As it was to blow overnight, we took a visitor’s buoy in Armadale. It was rather rolly because of slop into the bay.

There are a number of very spectacular lochs hereabouts. Some run deep into the mountains with narrows dividing them into sections. But, in other than gentle weather, the mountains can cause vicious down draft squalls which can rip your anchor out. We have had to pass them by.

The Kyles (narrows)

We had a fast run down the last part of the Sound of Sleat and into the Kyle of Rhea – the narrow passage separating Skye from the mainland. It is only one cable wide in places and the tide rushes through creating swirls at the side. We had chosen a good moment and had only about 5k of tide to add to our 5k through the water.

We were spat out into Loch Alsh and in heavy squally winds sought shelter overnight in Loch Na Beiste. This loch is not in the guides but did provide shelter, albeit with squalls into the night.


From Loch Na Beiste we had a rather exciting beat with the staysail and reefed main through the narrows under the Skye Bridge and then up the Inner Sound.

We passed through the narrows between the isles of Ramsay and Rona and entered the harbour of Acairsaid Mhor (Big harbour) on Rona. This anchorage gives perfect shelter and is much esteemed by yachtsfolk.

Rona is vey hilly and mostly rock and bog. Yet in the 19C there were three small communities.
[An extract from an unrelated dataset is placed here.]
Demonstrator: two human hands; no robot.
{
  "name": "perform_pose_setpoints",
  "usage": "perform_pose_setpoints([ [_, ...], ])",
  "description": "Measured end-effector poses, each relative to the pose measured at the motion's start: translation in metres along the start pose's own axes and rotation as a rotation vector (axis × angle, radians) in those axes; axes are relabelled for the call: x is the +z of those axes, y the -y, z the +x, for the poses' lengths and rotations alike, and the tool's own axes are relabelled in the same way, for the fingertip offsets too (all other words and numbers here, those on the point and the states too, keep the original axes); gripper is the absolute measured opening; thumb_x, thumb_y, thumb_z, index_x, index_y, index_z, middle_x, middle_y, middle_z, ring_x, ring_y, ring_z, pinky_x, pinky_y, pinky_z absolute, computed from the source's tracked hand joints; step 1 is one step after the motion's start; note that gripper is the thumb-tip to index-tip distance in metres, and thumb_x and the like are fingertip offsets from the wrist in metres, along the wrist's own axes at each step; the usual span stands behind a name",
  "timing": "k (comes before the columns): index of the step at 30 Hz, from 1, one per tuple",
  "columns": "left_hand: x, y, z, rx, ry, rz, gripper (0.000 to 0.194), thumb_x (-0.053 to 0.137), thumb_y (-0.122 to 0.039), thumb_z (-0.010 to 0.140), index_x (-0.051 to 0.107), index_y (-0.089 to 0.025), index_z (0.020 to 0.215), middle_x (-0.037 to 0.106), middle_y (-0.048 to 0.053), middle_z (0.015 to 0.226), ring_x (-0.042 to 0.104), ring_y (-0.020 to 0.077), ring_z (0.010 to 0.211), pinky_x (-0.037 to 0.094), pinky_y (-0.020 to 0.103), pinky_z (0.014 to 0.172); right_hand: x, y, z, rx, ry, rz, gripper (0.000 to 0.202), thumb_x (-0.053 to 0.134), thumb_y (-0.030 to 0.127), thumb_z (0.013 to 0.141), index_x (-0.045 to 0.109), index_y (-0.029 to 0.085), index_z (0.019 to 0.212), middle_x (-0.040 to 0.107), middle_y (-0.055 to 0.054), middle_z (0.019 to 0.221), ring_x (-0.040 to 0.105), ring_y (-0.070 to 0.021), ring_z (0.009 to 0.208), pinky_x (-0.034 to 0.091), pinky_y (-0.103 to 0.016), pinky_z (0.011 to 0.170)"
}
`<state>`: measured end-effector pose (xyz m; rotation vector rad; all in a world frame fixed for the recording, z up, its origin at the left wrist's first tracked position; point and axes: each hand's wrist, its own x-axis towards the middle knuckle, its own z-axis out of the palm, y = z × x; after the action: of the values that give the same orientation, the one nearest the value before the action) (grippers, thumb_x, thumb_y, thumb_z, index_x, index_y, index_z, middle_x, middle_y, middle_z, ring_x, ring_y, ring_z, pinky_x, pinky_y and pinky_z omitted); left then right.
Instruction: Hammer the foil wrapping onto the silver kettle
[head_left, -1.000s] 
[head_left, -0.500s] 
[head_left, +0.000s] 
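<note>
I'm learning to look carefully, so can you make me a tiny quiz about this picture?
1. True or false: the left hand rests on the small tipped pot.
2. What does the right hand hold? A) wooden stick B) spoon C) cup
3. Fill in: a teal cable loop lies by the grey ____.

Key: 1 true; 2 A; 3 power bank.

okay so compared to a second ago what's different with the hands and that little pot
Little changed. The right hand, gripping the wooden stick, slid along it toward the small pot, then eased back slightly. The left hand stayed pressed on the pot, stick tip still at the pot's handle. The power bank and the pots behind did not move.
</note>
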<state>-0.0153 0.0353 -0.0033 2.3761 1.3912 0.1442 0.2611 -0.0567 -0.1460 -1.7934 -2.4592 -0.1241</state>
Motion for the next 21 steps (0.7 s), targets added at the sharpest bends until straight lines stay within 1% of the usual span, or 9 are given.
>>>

In 1878 a mission house was built. Up until then the population worshipped in a cave over on the east side, now known as Church Cave. We visited but it is extremely difficult to get to across boggy moor and down a steep descent. The cave has rows of stones for seats and a rock that served as a font filled by drips from the roof. There have been services since in 1970 and 2003 and a couple were married there in 2010.

The weather is easier now with fewer days with serious winds.

Antipole in Acairsaid Mhor, Rona
Church Cave

Loch Torridon

From Rona we had a good sail to the beautiful Loch Torridon. The loch is in three sections. We avoided the inner most which is very spectacular in between steep mountains but subject to violent squalls in even moderate weather.

We have seen the sun a few times recently and got quite excited about it. But then we are enveloped in squally drizzle 🙄.

Loch Gairloch

From Loch Torridon we had an easy sail to Loch Gairloch, where we moored in the enclosed harbour at Badachero.

The harbour is very sheltered, being guarded by the island of Eileen Horrisdale.

The Badachero Inn is very popular and we had a good evening meal there.

The next day we walked over the mountains past several lochs to South Erradale. It was tough going over stoney paths and boggy moor. We were relying on refreshment at the pub in South Erradale only to find it had closed some years ago.

Tomorrow we expect to sail for Stornaway in the Outer Hebrides. Our track is available here.

Tony & Ynskje xx

2 thoughts on “Over The Sea To Skye

  1. liz Pill

    Glad it is all going well for you and sounds rather exciting at times. Photo of popply water sweeping through the Kyle of Rhea looks terrifying to me!!
    It looks somewhat cooler up there – an important advantage.
    Liz x

  2. Alison Naisby

    Thanks so much for all this interesting information about your trip & the varied weather & sailing conditions you are encountering!! Fantastic scenery. As you will know we are having an amazingly dry summer, which is affecting gardens & more importantly crop production. At least you missed the 2 hottest days ever a couple of weeks ago!!